= Cedomil Lausic Glasinovic =

Chilean agronomist and revolutionary

Cedomil Lausic Glasinovic (July 16, 1946 - April 3, 1975) was a Chilean agronomist and prominent member of the Marxist–Leninist MIR organisation in Chile.

Glasinovic was born in the southern city of Punta Arenas in the Magallanes region of Chile in 1946. As many young Chilean students of his time he became politically active in one of the main youth and left-wing organisation in Chile in the late 1960s and early 1970s - the MIR political organisation. Lausic Glasinovic graduated in agronomy from the University of Chile in 1970 and shortly after started to work in government funded agricultural projects.

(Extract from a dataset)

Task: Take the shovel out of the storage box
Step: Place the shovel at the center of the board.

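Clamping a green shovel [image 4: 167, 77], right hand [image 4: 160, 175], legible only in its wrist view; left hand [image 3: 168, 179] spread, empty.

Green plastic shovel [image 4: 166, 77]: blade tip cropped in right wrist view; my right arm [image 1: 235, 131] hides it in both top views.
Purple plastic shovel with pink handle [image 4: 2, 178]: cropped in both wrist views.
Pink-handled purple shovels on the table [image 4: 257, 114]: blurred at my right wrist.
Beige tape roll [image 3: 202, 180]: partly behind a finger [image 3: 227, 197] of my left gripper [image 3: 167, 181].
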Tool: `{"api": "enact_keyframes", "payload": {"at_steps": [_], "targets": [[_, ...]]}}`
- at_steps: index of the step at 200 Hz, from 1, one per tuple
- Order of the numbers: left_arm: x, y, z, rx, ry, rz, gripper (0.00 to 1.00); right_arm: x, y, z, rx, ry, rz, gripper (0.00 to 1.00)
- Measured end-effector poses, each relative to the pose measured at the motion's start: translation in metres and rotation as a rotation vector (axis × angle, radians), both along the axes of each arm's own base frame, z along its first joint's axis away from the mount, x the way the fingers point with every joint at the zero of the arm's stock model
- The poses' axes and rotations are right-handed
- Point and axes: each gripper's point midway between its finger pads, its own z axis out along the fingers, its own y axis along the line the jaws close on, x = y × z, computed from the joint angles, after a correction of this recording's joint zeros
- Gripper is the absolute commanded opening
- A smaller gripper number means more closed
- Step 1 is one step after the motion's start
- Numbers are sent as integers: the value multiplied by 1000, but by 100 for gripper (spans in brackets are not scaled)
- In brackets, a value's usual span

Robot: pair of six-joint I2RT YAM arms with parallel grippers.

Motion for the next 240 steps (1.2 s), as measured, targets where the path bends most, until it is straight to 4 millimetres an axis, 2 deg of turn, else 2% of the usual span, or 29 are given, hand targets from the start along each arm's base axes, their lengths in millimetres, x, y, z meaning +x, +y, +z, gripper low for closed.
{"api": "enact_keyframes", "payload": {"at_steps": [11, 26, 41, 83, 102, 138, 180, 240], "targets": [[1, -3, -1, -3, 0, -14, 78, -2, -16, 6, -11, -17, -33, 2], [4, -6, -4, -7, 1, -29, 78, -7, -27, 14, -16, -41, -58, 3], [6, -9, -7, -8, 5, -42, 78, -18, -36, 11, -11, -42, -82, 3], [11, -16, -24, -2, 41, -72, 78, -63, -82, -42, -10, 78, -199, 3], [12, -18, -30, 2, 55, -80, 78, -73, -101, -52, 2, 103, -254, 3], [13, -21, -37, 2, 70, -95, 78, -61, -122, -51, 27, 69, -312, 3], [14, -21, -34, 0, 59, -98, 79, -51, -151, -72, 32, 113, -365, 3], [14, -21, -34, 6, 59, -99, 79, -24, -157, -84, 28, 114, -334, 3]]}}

Glasinovic remained in Chile after the September 11, 1973 Chilean coup even though many of his comrades had been assassinated or had been subject to forced disappearances. The MIR organisation had also been proscribed and it became the object of extreme repression by the military and Pinochet's secret police, DINA.

On April 3, 1975 Glasinovic was arrested and taken to Villa Grimaldi by DINA agents of the Pinochet regime. Here he was tortured with electricity, and beaten with rifle butts. Those who saw Glasinovic whilst he was in Villa Grimaldi bear testimony to the incident that caused his death. Glasinovic is said to have had an episode of madness before one of the torture sessions he was subjected to and made an aborted attempt to escape from the prison before the eyes of the guards. In the process of running he attempted to assaulted a DINA agent. The disruption this caused in the prison led DINA to use the opportunity to make an example of him before his comrades and all the other political prisoners in Villa Grimaldi. Glasinovic, who was very tall, young and fit, is said to have been brought into a room where his comrades were forced to congregate and watch as he was beaten with metal chains by a group of DINA agents until his body was bleeding, broken and he became unconscious. He was left with his comrades in a critical and agonizing state with his bruised, bleeding and broken body. Glasinovicwas not given any medical attention and he died alone in solitary confinement several days later.

The torture centre in which he was killed was transformed into a memorial for the victims of the Pinochet regime. Glasinovic's name is listed on the Wall of Names in the Park for Peace at Villa Grimaldi.